**PROBLEM DETAILS:** Go line by line through the entries and show those that hold the string "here".

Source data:
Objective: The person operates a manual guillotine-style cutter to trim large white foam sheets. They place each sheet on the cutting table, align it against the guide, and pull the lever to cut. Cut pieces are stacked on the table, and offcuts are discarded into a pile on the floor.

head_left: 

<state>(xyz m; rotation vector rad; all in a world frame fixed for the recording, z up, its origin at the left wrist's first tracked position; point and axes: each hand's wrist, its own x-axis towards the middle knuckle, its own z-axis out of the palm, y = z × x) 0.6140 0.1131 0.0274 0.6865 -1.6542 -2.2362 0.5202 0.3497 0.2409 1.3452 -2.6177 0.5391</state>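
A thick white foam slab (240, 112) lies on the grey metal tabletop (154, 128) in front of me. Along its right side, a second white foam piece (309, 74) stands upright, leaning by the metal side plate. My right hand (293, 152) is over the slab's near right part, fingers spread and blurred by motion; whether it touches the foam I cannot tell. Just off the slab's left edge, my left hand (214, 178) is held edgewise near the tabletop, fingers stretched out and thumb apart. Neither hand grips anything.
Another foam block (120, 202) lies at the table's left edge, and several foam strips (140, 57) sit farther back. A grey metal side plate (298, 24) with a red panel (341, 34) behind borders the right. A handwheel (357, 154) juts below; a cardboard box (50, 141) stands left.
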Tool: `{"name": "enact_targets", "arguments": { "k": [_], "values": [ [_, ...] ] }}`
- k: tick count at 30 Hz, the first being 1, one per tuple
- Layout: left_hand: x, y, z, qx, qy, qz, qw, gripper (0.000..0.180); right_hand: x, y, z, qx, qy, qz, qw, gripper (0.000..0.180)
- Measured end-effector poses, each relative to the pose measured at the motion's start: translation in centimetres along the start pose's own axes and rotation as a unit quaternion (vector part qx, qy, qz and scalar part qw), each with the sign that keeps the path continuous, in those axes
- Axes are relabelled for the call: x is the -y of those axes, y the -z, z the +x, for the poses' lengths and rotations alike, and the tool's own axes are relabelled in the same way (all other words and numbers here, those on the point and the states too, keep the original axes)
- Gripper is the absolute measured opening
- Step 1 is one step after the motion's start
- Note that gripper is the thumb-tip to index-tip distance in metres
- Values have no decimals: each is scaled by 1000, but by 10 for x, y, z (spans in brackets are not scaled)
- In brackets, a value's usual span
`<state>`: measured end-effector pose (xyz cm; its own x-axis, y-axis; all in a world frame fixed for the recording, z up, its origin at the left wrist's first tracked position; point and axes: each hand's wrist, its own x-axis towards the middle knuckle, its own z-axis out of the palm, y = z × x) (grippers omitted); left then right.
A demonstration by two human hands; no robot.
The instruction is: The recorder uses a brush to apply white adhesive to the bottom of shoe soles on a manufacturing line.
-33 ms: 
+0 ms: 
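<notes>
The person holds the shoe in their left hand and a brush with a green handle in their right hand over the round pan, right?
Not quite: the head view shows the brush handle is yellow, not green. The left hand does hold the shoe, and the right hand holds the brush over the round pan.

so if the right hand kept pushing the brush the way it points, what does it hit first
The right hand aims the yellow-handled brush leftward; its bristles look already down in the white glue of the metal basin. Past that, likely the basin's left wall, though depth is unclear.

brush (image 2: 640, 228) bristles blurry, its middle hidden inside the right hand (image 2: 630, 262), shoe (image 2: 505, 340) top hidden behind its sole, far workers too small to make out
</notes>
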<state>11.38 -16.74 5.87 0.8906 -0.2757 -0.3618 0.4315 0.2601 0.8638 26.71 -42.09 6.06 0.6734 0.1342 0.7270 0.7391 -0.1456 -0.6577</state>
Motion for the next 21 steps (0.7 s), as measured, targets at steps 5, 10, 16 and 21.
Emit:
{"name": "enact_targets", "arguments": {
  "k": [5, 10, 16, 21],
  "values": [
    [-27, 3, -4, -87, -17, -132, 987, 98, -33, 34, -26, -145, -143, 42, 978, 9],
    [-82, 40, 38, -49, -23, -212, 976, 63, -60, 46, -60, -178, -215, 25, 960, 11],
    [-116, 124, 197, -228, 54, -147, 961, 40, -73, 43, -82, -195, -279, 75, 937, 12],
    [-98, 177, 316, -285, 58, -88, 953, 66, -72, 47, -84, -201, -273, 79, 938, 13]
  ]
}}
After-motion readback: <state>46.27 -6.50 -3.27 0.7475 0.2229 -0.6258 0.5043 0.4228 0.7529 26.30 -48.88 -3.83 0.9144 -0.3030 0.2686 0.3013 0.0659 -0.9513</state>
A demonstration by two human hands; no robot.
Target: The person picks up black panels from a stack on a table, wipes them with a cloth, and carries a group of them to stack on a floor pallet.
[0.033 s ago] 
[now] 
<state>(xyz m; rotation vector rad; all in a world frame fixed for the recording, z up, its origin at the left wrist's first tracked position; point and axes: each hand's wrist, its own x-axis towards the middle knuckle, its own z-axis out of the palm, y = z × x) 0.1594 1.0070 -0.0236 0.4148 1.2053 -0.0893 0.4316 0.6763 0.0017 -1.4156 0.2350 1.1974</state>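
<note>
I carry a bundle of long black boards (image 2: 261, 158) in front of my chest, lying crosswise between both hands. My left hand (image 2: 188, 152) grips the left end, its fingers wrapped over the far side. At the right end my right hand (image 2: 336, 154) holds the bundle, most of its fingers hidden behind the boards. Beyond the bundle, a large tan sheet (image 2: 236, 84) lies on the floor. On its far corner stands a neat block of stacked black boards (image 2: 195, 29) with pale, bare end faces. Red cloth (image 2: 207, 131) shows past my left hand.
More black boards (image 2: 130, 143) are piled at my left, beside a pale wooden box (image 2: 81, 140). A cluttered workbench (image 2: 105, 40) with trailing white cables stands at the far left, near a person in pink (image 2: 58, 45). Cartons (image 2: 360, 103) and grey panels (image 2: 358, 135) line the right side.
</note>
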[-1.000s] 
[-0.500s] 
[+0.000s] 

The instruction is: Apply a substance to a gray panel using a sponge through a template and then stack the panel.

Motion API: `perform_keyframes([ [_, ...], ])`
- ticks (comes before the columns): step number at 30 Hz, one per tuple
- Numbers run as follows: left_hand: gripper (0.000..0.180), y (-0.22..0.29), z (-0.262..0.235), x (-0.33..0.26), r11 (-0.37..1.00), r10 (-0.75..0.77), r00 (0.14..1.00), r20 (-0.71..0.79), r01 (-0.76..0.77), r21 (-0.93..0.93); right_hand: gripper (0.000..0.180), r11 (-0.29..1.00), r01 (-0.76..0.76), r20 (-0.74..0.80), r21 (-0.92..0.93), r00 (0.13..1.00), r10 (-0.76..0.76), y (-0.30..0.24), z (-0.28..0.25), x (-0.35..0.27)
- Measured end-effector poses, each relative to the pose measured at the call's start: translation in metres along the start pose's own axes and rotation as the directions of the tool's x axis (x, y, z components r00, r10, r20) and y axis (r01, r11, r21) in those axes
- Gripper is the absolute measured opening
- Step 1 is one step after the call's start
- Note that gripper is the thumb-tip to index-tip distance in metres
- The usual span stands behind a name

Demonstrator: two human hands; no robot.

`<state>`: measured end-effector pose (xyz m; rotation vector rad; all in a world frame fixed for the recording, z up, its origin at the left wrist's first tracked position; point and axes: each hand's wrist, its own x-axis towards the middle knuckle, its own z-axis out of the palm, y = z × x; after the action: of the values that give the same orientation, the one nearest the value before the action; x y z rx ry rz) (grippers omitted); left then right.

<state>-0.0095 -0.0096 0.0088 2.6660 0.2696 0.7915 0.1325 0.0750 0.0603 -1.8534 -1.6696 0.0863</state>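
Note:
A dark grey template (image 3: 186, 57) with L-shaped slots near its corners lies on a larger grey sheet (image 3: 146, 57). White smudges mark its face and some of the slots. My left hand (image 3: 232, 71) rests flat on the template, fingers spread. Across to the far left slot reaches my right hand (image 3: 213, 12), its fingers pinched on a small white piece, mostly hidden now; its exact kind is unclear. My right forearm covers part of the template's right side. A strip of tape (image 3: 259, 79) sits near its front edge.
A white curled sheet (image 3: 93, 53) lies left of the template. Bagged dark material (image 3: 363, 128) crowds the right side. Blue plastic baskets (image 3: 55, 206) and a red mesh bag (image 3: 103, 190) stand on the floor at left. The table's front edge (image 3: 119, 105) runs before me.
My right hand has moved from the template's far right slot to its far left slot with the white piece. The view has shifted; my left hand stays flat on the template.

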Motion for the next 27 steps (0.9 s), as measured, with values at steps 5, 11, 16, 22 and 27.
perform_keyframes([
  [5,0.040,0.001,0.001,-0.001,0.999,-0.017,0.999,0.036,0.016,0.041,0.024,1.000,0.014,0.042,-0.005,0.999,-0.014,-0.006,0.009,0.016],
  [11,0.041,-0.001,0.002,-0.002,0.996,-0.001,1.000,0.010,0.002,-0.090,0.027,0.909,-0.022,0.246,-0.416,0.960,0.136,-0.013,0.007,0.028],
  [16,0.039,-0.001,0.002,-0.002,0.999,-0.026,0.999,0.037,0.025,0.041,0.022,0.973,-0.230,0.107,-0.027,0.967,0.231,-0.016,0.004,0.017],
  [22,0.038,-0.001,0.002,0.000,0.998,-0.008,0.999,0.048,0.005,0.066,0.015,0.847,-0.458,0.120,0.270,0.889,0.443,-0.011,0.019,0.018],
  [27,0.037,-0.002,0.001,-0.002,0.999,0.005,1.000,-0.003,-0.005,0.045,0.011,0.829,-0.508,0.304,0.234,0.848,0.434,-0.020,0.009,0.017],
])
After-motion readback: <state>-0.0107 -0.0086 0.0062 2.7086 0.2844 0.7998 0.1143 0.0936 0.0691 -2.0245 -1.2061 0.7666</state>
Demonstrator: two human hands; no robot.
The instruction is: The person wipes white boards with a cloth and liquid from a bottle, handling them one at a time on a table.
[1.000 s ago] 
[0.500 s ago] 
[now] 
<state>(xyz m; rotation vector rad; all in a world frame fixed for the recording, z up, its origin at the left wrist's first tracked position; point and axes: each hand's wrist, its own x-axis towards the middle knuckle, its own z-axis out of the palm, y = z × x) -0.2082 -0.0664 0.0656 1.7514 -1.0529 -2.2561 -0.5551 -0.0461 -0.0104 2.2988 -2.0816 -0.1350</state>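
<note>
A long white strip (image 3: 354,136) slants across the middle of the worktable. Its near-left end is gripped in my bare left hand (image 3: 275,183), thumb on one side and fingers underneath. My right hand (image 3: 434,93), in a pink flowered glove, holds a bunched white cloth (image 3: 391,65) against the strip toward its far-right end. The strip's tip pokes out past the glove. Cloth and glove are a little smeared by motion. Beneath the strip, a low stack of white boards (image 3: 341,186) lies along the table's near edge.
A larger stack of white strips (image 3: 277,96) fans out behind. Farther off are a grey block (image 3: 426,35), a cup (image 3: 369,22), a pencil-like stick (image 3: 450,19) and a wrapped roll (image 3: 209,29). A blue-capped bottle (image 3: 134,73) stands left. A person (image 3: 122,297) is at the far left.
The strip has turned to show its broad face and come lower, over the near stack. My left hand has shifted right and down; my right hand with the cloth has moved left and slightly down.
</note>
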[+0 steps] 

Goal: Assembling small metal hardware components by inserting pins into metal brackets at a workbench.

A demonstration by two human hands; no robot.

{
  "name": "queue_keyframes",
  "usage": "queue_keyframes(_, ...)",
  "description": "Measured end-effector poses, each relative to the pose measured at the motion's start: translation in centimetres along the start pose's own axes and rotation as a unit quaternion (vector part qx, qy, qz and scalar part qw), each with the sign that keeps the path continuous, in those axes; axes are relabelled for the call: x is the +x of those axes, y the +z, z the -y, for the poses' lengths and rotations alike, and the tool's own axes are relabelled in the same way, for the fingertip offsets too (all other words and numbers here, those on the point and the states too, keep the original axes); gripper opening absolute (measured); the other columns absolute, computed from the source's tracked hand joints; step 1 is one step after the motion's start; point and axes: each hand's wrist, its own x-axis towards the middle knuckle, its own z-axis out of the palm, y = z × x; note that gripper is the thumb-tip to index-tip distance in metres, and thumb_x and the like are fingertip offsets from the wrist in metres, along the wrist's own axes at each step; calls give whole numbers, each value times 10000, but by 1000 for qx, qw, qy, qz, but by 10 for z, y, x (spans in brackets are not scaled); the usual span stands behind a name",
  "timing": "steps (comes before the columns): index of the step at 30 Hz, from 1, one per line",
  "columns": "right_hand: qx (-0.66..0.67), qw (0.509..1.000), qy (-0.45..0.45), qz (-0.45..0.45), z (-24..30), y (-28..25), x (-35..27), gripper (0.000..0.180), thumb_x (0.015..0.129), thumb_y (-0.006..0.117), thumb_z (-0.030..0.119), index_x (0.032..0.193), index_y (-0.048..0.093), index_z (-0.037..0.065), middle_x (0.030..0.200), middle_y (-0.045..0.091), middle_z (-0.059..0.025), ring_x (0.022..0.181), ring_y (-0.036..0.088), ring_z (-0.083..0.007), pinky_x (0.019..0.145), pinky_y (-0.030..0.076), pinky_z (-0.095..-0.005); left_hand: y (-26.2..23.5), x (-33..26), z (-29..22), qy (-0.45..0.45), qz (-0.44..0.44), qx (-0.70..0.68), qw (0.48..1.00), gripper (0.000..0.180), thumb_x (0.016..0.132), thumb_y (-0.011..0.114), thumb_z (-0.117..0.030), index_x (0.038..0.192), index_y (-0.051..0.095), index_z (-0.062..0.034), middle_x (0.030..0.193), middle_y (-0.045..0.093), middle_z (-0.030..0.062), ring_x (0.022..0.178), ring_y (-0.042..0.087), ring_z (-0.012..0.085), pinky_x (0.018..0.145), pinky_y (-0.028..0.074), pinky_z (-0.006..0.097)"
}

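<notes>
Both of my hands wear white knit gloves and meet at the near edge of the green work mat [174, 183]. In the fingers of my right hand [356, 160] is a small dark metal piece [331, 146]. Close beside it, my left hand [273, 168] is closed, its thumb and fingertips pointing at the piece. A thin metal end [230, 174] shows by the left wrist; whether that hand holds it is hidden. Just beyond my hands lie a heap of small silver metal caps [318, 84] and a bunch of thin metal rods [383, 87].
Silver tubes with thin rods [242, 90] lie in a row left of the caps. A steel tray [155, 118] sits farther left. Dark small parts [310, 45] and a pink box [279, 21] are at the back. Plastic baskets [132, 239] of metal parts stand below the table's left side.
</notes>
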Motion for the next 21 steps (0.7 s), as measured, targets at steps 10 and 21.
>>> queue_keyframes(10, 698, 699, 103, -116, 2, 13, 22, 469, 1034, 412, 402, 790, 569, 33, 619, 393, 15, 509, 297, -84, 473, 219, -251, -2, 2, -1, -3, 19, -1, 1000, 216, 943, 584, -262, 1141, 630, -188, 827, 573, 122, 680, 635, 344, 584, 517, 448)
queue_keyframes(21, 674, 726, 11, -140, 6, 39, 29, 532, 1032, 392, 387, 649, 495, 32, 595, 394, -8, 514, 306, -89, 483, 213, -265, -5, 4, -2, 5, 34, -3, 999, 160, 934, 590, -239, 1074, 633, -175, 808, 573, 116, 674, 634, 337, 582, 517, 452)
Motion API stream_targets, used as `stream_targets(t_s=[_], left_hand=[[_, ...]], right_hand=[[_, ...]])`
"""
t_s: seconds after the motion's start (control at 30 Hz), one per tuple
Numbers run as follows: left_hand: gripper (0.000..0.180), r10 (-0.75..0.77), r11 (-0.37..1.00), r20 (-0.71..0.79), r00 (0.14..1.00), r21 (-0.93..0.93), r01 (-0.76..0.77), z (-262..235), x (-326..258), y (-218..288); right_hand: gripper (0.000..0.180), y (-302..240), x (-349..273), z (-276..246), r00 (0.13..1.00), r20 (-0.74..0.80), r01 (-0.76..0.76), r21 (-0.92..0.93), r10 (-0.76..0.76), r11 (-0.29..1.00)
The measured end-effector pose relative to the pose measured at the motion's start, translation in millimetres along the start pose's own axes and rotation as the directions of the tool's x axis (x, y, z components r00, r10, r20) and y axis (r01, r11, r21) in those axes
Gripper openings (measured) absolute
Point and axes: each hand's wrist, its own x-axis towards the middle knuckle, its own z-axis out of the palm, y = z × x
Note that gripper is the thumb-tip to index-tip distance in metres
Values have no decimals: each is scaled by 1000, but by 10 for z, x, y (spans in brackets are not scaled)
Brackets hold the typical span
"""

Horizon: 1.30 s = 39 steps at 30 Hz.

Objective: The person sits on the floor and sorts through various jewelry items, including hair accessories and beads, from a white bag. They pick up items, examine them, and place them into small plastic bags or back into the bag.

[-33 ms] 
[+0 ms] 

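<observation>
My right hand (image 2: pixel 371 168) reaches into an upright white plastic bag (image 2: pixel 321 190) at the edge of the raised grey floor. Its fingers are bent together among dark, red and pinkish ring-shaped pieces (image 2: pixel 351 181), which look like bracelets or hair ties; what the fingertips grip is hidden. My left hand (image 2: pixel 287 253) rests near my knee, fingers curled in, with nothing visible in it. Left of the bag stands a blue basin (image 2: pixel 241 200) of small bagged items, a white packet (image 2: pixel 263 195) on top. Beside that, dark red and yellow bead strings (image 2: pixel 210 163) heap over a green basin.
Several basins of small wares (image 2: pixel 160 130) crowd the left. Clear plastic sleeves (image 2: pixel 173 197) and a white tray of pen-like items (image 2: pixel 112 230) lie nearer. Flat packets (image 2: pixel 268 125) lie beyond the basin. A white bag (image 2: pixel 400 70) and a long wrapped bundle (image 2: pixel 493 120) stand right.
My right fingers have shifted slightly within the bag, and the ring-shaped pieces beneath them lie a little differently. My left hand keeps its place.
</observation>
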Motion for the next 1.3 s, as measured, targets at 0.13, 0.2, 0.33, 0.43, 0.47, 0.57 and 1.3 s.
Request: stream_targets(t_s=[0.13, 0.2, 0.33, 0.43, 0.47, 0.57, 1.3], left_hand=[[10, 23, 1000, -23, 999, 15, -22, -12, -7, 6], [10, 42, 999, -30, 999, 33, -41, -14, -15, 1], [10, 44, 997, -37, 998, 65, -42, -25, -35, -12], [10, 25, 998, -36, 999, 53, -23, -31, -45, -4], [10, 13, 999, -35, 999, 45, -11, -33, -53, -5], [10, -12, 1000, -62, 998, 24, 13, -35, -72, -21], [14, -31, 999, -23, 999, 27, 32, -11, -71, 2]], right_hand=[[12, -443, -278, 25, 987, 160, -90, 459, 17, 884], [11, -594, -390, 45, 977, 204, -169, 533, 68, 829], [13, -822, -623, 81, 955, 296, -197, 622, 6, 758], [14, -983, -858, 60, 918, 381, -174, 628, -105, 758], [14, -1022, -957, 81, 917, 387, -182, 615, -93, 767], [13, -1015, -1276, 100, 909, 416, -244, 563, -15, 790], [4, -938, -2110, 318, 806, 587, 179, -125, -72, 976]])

**RESPONSE TO THE EXERCISE:**
- Axes are relabelled for the call: x is the -y of those axes, y the -z, z the +x, for the poses' lengths and rotations alike, and the tool's own axes are relabelled in the same way (all other words and numbers here, those on the point and the states too, keep the original axes)
  "description": "Measured end-effector poses, each relative to the pose measured at the motion's start: translation in centimetres along the start pose's own axes and rotation as a unit quaternion (vector part qx, qy, qz and scalar part qw), each with the sign that keeps the path continuous, in those axes; axes are relabelled for the call: x is the +x of those axes, y the +z, z the -y, for the poses' lengths and rotations alike, and the tool's own axes are relabelled in the same way, for the fingertip offsets too (all other words and numbers here, those on the point and the states too, keep the original axes); gripper opening absolute (measured); the other columns absolute, computed from the source's tracked hand joints; step 1 is one step after the motion's start; point and axes: each hand's wrist, its own x-axis towards the middle knuckle, its own z-axis out of the palm, y = z × x; note that gripper is the thumb-tip to index-tip distance in metres, and thumb_x and the like are fingertip offsets from the wrist in metres, along the wrist's own axes at each step; calls give whole numbers, each value times 10000, but by 1000 for qx, qw, qy, qz, but by 10 for z, y, x (spans in brackets are not scaled); the usual span stands behind a name",

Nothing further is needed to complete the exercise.